Aetna considers myoelectric upper limb prostheses and hand prostheses (e.g., the Dynamic Mode Control hand, the i-LIMB, the Liberty Mutual Boston Elbow prosthetic device, the LTI Boston Digital Arm™ System, the Otto Bock System Electrohand, and the Utah Elbow System) medically necessary for members with traumatic amputation or congenital absence of upper limb at the wrist or above (e.g., forearm or elbow) when the following criteria are met:
Person has adequate cognitive ability to utilize a myoelectric prosthetic device.
The remaining musculature of the arm(s) contains the minimum microvolt threshold to allow operation of a myoelectric prosthetic device.
A standard body-powered prosthetic device can not be used or is insufficient to meet the functional needs of the person in performing activities of daily living.
Aetna considers myoelectric upper limb and hand prostheses experimental and investigational for all other indications becauase their effectiveness for indications other than the ones listed above has not been established.
Aetna considers partial-hand myoelectric prostheses (e.g., ProDigits™) experimental and investigational because their effectiveness has not been established.
The myoelectric hand prosthesis is an alternative to conventional hook prostheses for patients with traumatic or congenital absence of forearm(s) and hand(s). The myoelectric prostheses are user controlled by contraction of specific muscles triggering prosthesis movement through electromyographic (EMG) signals. These prostheses have a stronger pinch force, better grip, and are more flexible and easier to use than conventional hooks.
Myoelectric control is used to operate electric motor-driven hands, wrist, and elbows. Surface electrodes embedded in the prosthesis socket make contact with the skin and detect and amplify muscle action potentials from voluntarily contracting muscle in the residual limb. The amplified electrical signal turns on an electric motor to provide a function (e.g., terminal device operation, wrist rotation, elbow flexion). The newest electronic control systems perform multiple functions, and allow for sequential operation of elbow motion, wrist rotation and hand motions.
Myoelectric hand prostheses provide improved function and range of functional position as compared to “hook” prostheses. Myoelectrical hand prostheses can be used for patients with congenital limb deficiencies and for patients with amputations sustained as a result of trauma or surgery. The device is appropriate for both above-the-elbow and below-the-elbow amputees, and for both unilateral and bilateral amputees. Patients must possess a minimum microvolt threshold (i.e., minimum strength of microvolt signals emitting from the remaining musculature of the arm) and pass a control test to be considered a candidate.

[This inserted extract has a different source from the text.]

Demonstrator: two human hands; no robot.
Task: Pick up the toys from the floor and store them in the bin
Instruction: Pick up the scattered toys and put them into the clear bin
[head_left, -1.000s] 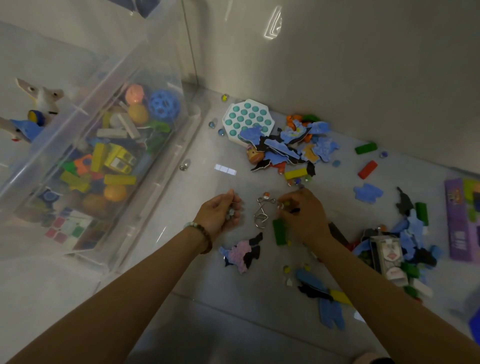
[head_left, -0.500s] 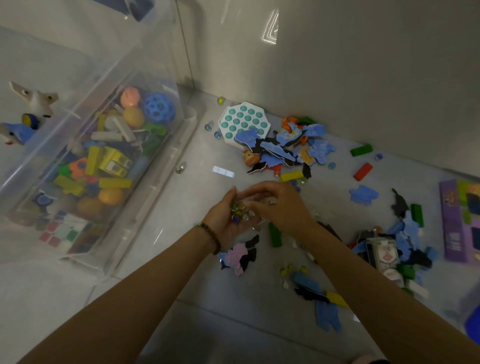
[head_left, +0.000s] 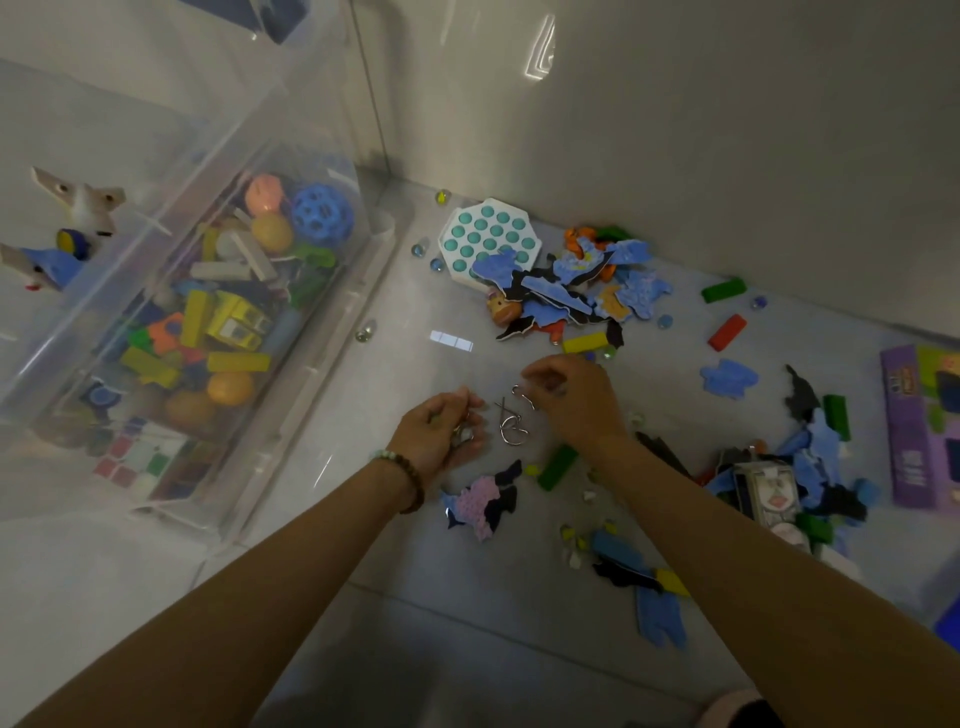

Myoelectrical hand prostheses are indicated for persons at least 1 year of age or older. Children with congenital absence of the forearm(s) and hand(s) are usually fitted with a conventional passive prosthesis until approximately age 12 to 16 months, at which time they may be fitted with a myoelectrical prosthesis.
Myoelectrical hand prostheses generally come with a 1-year warranty for parts and labor. The motor and drive mechanisms typically last 2 to 3 years and may need to be replaced after this period. When used on a child, the sockets may need to be replaced every 12 to 18 months due to growth. With heavy use the entire prosthesis might require replacement by the 5th year.
The Work Loss Data Institute's clinical guideline on "Shoulder (acute & chronic)" (2011) listed myoelectric upper extremity (hand and/or arm) prosthesis as one of the interventions/procedures that were considered and recommended.
Ostlie and colleagues (2012) described patterns of prosthesis wear, perceived prosthetic usefulness, as well as the actual use of prostheses in the performance of activities of daily life (ADL) tasks in adult acquired upper-limb amputees (ULAs). Cross-sectional study analyzing population-based questionnaire data (n = 224) and data from interviews and clinical testing in a referred/convenience sample of prosthesis-wearing ULAs (n = 50). Effects were analyzed using linear regression; 80.8 % wore prostheses and 90.3 % reported their most worn prosthesis as useful. Prosthetic usefulness profiles varied with prosthetic type. Despite demonstrating good prosthetic skills, the amputees reported actual prosthesis use in only about 50 % of the ADL tasks performed in everyday life. In unilateral amputees, increased actual use was associated with sufficient prosthetic training and with the use of myoelectric versus cosmetic prostheses, regardless of amputation level. Prosthetic skills did not affect actual prosthesis use. No background factors showed significant effect on prosthetic skills. The authors concluded that most major ULAs wear prostheses. They stated that individualized prosthetic training and fitting of myoelectric rather than passive prostheses may increase actual prosthesis use in ADL.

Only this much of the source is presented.